Daerah Istimewa Yogyakarta (DIY) masih menjadi daerah dengan tingkat ketimpangan pendapatan tertinggi di Indonesia. Ketimpangan tersebut diukur melalui rasio gini yang dikeluarkan oleh Badan Pusat Statistik (BPS) pada tahun 2023 yang mencatat nilai Indeks Gini perkotaan dan perdesaan di DIY sebesar 0,439.
Sementara itu, Kota Yogyakarta menjadi daerah di DIY yang memiliki ketimpangan paling besar dengan nilai Indeks Gini sebesar 0,519 pada tahun 2022 dan 0,454 pada tahun 2023. Nilai tersebut masuk ke dalam kategori ketimpangan sedang hingga tinggi yang berkaitan dengan distribusi pendapatan penduduk di Kota Yogyakarta. Tingginya ketimpangan itu mengakibatkan dampak negatif dalam jangka panjang bagi pembangunan sosial dan ekonomi masyarakat. Kondisi tersebut dapat memengaruhi tingkat pertumbuhan, tingkat kemiskinan, dan tingkat kualitas hidup masyarakat.
Melihat kondisi tersebut sekelompok mahasiswa Fakultas Ekonomika dan Bisnis Universitas Gadjah Mada (FEB UGM) berkolaborasi dengan mahasiswa FISIPOL UGM melakukan penelitian terkait penerapan konsep ekonomi kerakyatan sebagai upaya peningkatan pemerataan ekonomi di Kota Yogyakarta. Mereka adalah Muhammad Nur Maulana (Akuntansi 2022), Muammar Ilham Hanafi Tarwaca (Akuntansi 2022), Aushaaf Rafif Keane Pribadi (Ilmu Ekonomi 2022), Ilham Prasetiyo (Pengembangan Sosial dan Kesejahteraan 2022), serta Laksita Balinda Anabela Darayanti (Ilmu Ekonomi 2022). Penelitian dilakukan di bawah bimbingan Dr. Hempri Suyatna dalam Program Kreativitas Mahasiswa Bidang Riset Sosial Humaniora (PKM-RSH).
Ketua tim peneliti, Muhammad Nur Maulana mengatakan isu ketimpangan menjadi salah satu fokus pembangunan sesuai dengan tujuan pembangunan berkelanjutan (SDGs), khususnya poin 10 yaitu mengurangi kesenjangan (reduce inequality). Ekonomi kerakyatan menjadi salah satu konsep ideologi yang berfokus mengurangi ketimpangan. Tak hanya itu, ekonomi kerakyatan merupakan sistem ekonomi nasional Indonesia yang berpihak pada ekonomi rakyat. Keberadaan sistem tersebut dapat menghasilkan masyarakat yang lebih tahan terhadap gangguan aktivitas perekonomian melalui sistem jejaring bersama dan disokong secara berkelanjutan.

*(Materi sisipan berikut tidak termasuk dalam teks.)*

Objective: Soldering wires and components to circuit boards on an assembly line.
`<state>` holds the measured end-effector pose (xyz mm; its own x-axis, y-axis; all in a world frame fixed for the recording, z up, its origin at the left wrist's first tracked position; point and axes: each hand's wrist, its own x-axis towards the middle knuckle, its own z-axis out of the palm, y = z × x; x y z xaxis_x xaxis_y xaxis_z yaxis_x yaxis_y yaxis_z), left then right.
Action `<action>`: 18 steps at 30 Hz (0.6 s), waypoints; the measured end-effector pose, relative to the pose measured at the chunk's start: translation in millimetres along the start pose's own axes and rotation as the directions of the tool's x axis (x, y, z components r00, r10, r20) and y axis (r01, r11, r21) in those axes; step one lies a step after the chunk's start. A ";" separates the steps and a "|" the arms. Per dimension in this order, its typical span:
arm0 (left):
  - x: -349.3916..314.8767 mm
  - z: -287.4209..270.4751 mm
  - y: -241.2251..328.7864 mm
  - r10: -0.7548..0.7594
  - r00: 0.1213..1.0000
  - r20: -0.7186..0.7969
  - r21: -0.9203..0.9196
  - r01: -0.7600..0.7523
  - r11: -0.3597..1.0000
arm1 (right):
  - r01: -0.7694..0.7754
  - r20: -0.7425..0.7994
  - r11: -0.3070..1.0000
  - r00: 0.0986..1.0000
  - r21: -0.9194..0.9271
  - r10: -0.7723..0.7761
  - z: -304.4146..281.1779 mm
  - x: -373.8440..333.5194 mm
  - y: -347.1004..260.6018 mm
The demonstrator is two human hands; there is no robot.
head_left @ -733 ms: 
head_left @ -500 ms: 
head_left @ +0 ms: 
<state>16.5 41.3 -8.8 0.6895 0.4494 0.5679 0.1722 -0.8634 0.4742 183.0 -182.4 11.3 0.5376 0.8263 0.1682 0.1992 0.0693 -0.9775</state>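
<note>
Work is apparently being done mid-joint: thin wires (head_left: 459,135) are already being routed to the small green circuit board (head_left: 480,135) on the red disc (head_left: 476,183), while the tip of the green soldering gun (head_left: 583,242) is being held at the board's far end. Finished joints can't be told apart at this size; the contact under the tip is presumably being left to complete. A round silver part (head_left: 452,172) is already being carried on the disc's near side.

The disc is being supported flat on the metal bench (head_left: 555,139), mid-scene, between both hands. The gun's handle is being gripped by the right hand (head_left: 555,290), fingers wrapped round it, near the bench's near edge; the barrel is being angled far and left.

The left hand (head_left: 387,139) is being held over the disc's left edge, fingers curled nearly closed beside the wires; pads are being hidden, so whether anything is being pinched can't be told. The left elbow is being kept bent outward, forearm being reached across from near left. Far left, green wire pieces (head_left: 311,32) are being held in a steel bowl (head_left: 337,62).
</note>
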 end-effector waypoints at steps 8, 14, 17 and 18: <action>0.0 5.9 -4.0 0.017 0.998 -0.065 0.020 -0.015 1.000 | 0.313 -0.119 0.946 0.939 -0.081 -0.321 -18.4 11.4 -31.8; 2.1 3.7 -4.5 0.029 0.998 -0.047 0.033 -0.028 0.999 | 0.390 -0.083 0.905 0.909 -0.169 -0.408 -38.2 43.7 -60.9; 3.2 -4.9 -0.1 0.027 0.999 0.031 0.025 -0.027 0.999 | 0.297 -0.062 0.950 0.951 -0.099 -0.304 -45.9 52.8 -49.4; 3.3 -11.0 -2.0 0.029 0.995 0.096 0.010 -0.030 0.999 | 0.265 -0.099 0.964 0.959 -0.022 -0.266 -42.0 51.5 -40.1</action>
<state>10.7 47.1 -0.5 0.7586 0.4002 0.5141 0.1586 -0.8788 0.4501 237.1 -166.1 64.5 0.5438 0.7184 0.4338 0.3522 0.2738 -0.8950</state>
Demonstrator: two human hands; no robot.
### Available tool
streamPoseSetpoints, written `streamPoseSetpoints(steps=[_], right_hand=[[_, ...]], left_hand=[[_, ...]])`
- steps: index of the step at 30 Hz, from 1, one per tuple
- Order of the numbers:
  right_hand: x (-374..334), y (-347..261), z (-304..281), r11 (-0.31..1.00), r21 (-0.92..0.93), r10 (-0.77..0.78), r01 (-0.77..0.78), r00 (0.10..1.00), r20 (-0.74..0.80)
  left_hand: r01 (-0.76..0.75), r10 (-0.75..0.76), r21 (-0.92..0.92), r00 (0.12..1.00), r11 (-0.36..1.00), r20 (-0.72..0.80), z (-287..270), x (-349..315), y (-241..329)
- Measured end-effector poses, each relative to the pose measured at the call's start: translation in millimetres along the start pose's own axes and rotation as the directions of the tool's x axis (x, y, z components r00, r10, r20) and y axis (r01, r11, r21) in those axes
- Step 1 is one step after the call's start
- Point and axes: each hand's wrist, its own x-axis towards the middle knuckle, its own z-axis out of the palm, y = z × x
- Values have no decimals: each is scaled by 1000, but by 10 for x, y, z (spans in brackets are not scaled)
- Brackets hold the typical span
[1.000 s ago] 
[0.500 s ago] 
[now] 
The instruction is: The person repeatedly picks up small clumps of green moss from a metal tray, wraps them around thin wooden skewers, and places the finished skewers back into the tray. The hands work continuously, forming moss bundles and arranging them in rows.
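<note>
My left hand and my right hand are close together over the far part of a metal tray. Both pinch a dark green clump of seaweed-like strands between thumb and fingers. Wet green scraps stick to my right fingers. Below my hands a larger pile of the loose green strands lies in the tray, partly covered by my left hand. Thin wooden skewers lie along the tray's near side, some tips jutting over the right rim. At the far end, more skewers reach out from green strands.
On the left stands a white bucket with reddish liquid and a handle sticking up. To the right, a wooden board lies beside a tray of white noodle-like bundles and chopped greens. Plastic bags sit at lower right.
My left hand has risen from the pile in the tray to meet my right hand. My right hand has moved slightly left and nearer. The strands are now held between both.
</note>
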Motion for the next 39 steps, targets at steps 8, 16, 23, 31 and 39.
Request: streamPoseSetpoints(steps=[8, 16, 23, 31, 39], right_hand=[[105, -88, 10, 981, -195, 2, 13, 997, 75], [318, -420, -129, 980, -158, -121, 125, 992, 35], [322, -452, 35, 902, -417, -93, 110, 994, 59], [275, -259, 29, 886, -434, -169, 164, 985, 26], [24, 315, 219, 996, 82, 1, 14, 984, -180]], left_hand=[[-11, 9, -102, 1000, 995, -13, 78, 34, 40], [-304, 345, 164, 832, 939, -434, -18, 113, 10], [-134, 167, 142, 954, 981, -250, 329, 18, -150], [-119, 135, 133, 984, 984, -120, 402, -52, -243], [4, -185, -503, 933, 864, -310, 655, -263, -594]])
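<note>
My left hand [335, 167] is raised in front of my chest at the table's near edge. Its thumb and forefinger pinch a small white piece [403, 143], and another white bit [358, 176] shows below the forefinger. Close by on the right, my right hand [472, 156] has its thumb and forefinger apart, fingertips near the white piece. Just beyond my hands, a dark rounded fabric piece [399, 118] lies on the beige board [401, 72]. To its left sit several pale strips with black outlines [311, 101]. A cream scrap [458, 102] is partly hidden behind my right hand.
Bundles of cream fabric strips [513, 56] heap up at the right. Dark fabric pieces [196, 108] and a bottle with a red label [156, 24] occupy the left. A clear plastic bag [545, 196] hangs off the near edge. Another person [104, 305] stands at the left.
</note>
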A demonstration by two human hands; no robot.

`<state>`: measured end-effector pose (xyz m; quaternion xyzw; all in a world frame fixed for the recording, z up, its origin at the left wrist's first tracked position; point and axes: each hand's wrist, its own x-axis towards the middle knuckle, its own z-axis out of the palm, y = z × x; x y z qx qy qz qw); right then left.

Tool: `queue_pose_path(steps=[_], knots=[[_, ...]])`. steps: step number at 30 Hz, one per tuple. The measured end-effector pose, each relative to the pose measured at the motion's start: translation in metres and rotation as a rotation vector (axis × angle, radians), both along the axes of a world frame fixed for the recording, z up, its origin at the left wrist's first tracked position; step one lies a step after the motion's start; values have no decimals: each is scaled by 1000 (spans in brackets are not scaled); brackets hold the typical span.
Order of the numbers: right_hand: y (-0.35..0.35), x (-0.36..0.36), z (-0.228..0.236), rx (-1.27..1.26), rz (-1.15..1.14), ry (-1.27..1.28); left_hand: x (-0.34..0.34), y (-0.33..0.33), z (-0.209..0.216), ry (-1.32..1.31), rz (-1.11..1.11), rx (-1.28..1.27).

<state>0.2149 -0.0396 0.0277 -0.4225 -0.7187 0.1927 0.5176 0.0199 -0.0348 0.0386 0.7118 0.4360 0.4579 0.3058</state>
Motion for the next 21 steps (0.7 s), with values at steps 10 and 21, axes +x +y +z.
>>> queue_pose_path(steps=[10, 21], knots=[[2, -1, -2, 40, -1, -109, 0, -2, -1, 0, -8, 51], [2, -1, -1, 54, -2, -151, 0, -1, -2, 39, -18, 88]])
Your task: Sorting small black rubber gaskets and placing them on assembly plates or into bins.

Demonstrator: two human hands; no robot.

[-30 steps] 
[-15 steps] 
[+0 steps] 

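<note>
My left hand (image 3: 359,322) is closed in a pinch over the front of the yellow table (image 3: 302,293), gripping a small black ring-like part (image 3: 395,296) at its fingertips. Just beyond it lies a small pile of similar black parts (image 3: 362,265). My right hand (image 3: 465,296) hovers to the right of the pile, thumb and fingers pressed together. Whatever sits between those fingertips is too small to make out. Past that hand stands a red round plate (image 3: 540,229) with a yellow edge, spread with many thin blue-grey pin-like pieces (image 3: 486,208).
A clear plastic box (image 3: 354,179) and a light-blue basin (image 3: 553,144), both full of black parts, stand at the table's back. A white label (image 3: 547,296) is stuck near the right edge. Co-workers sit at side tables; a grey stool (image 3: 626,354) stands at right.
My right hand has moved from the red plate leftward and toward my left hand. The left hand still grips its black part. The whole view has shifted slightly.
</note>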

Beberapa penelitian ekonomi kerakyatan yang telah ada, lanjut Maulana, memiliki fokus kepada bagaimana konsep ekonomi kerakyatan terbentuk (konseptual) dan implementasi dalam beberapa sektor. Namun, belum terdapat penelitian yang membahas mengenai ketahanan konsep ekonomi kerakyatan dalam masyarakat sebagai dasar dalam peningkatan kualitas hidup masyarakat berupa pengurangan ketimpangan yang terjadi di masyarakat.
“Oleh karena itu, riset ini meninjau lebih dalam berkaitan dengan eksistensi konsep ekonomi kerakyatan yang dikorelasi dengan ketimpangan serta menganalisis keberadaan pola pikir yang menjadi intisari ekonomi kerakyatan sebagai wujud pemahaman masyarakat,” paparnya, Rabu (10/7) di FEB UGM.
Melalui riset berjudul “Indeks Demokrasi Ekonomi Indonesia: Tinjauan Eksistensi Ekonomi Kerakyatan sebagai Upaya Peningkatan Pemerataan Ekonomi di Kota Yogyakarta” ini diharapkan dapat diketahui nilai Indeks Demokrasi Ekonomi Indonesia (IDEI) dan memahami kondisi eksistensi ekonomi kerakyatan di Kota Yogyakarta. Di samping itu, lewat riset ini juga ditujukan untuk mengetahui hubungan eksistensi ekonomi kerakyatan dengan pemerataan ekonomi di Kota Yogyakarta.
“Dengan begitu harapannya bisa dirumuskan strategi penguatan ekonomi kerakyatan dalam rangka peningkatan pemerataan ekonomi di Kota Yogyakarta. Tentunya, strategi pembangunan ekonomi yang sejalan dengan Pancasila dan ditujukan untuk kesejahteraan masyarakat,” pungkasnya.